Task to carry out: Calculate how many lines of the data hold "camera". The answer consists of that number only.

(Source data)
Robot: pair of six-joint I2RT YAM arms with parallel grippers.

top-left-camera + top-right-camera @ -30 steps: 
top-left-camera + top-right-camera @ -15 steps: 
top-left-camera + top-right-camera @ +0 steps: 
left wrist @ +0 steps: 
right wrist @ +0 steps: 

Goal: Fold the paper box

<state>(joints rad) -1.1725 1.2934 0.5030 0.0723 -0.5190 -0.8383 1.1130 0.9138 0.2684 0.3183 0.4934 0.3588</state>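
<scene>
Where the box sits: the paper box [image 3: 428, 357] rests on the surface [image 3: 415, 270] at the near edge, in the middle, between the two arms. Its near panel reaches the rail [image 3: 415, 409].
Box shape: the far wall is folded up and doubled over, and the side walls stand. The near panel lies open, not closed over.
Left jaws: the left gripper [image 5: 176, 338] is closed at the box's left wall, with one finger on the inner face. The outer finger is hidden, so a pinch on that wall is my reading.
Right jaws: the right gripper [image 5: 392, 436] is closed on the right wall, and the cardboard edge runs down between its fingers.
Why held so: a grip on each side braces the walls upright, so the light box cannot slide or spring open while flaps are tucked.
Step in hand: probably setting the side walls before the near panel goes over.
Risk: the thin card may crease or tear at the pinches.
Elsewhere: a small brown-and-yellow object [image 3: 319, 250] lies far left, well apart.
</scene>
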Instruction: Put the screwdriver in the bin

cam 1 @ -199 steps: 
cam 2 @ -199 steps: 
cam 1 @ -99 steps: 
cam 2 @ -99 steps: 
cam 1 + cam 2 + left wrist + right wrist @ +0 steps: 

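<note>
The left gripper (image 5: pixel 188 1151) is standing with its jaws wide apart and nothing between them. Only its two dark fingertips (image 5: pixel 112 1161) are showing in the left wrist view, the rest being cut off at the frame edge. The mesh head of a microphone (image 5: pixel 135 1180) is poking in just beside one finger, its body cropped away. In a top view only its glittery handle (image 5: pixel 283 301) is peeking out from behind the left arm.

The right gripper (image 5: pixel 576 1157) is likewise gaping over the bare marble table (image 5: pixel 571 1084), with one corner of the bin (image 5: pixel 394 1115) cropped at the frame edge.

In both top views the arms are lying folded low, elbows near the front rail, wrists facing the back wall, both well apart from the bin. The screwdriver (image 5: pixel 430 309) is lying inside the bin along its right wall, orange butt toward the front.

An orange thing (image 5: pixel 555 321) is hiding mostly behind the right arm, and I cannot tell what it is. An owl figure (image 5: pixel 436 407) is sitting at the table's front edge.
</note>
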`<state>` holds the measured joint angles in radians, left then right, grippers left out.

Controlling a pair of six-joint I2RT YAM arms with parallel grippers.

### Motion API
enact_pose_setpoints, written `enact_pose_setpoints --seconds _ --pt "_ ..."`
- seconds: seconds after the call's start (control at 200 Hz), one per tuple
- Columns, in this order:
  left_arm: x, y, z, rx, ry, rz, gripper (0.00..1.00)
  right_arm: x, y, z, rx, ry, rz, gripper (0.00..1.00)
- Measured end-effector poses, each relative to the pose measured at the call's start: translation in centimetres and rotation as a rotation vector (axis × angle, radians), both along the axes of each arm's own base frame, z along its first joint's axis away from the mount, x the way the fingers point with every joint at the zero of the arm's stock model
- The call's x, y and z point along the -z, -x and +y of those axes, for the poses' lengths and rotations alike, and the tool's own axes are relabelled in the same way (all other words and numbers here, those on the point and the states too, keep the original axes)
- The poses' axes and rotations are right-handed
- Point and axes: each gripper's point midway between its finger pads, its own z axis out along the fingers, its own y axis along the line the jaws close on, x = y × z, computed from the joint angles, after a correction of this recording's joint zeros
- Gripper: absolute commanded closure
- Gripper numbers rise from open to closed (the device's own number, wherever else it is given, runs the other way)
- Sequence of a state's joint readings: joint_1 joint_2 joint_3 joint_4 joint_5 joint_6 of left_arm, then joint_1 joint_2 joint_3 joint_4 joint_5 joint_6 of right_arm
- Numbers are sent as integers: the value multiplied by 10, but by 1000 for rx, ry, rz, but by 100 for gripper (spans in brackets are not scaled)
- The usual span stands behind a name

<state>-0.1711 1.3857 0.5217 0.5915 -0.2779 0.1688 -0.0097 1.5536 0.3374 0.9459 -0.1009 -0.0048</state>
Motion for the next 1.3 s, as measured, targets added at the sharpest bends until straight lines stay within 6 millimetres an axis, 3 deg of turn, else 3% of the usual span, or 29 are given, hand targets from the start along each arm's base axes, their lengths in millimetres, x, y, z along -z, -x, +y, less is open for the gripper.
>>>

Answer below: 3